Saved data entries
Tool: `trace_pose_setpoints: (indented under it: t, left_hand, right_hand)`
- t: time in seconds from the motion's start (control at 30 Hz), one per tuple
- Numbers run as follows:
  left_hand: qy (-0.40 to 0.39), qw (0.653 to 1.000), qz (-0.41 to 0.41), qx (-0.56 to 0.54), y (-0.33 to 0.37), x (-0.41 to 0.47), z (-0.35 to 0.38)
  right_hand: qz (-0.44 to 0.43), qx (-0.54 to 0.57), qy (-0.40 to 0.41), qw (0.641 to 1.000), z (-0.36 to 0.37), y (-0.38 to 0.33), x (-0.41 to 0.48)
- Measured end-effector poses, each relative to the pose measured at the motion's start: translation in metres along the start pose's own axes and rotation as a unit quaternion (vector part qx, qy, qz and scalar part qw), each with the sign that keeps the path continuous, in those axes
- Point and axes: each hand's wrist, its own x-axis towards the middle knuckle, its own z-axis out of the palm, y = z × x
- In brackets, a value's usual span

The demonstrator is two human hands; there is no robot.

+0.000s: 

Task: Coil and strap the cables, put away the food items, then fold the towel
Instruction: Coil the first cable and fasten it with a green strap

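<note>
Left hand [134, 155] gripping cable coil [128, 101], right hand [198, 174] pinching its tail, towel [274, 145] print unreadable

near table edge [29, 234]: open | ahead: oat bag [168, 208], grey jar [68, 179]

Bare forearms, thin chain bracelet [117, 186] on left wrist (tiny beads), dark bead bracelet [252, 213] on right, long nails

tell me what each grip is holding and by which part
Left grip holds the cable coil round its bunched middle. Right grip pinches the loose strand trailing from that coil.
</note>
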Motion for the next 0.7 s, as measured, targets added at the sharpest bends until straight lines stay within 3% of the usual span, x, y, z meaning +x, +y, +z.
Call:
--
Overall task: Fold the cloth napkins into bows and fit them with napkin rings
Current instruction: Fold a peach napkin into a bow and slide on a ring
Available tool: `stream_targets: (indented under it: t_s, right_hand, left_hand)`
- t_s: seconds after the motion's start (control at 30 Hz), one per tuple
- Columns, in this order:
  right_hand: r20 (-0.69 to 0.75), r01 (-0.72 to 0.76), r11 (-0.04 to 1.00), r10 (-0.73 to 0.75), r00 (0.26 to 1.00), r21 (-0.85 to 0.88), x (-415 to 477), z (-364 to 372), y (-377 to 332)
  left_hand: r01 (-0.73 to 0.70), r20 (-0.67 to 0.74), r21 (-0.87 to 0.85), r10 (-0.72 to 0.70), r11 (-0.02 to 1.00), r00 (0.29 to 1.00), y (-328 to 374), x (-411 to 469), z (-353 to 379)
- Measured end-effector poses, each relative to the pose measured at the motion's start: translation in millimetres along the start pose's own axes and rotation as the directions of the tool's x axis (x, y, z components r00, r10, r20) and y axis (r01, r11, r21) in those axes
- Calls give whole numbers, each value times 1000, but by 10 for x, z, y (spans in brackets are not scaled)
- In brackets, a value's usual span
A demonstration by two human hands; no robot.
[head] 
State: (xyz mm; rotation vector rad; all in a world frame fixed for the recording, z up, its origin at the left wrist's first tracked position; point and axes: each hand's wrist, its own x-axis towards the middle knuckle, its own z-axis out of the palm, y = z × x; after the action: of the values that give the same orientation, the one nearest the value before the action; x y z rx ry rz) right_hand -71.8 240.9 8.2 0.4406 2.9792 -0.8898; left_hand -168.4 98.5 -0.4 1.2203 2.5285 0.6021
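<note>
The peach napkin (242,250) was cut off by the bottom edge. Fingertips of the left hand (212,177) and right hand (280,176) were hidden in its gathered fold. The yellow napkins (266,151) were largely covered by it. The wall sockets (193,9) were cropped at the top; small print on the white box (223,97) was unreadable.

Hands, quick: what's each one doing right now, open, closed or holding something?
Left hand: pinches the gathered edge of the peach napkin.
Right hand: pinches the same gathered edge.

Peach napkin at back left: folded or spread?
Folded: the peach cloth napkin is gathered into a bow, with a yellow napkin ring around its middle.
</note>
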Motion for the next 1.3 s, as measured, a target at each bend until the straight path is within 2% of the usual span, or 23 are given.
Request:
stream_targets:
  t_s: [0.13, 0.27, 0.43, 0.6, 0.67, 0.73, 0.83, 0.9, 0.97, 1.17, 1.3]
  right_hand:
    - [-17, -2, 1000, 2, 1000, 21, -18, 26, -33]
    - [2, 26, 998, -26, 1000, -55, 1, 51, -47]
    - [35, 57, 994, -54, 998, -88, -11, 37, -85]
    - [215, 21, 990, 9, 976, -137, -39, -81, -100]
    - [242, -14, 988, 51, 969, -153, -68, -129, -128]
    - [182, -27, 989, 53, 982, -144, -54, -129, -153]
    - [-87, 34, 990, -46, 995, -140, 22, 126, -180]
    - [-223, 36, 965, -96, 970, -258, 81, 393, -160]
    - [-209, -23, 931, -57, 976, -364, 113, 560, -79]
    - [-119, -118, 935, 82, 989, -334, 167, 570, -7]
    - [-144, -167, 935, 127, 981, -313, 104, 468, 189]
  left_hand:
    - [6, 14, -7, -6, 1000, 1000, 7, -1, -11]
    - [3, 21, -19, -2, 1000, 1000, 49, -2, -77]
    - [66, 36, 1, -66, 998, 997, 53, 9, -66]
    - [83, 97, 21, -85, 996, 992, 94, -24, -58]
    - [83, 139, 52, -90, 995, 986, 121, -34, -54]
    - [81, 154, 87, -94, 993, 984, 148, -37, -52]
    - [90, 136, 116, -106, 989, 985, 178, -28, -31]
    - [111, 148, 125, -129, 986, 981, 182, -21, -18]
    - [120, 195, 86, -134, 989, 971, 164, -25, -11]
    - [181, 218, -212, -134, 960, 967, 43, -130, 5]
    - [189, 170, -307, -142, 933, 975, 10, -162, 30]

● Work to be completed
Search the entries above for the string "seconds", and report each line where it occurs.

● Result for this task
- t: time in seconds from the motion's start (control at 30 Hz), one per tuple
- t_s: seconds after the motion's start (control at 30 Hz), one per tuple

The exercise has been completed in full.